AIM OF THE EXERCISE
Print the whole listing, keeping every line exactly as given.

### THE DATA

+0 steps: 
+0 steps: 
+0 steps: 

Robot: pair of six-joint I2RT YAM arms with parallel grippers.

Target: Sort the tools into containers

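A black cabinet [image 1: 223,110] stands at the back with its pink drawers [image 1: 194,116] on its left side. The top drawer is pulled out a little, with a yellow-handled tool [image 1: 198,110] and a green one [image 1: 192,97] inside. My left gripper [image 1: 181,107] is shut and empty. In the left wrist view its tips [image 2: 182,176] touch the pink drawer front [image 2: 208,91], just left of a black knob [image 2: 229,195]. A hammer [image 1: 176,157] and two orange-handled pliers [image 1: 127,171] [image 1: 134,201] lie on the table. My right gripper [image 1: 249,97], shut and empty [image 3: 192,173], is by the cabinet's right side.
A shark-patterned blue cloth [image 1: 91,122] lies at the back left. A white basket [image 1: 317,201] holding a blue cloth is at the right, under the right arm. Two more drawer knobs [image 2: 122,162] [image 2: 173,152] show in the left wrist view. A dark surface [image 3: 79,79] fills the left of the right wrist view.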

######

EXPECTED OUTPUT
+0 steps: 
+0 steps: 
+0 steps: 

Robot: pair of six-joint I2RT YAM arms with parallel grippers.

Target: Sort the tools into containers

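A black cabinet [image 1: 223,110] stands at the back with its pink drawers [image 1: 194,116] on its left side. The top drawer is pulled out a little, with a yellow-handled tool [image 1: 198,110] and a green one [image 1: 192,97] inside. My left gripper [image 1: 181,107] is shut and empty. In the left wrist view its tips [image 2: 182,176] touch the pink drawer front [image 2: 208,91], just left of a black knob [image 2: 229,195]. A hammer [image 1: 176,157] and two orange-handled pliers [image 1: 127,171] [image 1: 134,201] lie on the table. My right gripper [image 1: 249,97], shut and empty [image 3: 192,173], is by the cabinet's right side.
A shark-patterned blue cloth [image 1: 91,122] lies at the back left. A white basket [image 1: 317,201] holding a blue cloth is at the right, under the right arm. Two more drawer knobs [image 2: 122,162] [image 2: 173,152] show in the left wrist view. A dark surface [image 3: 79,79] fills the left of the right wrist view.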

No additional output will be produced.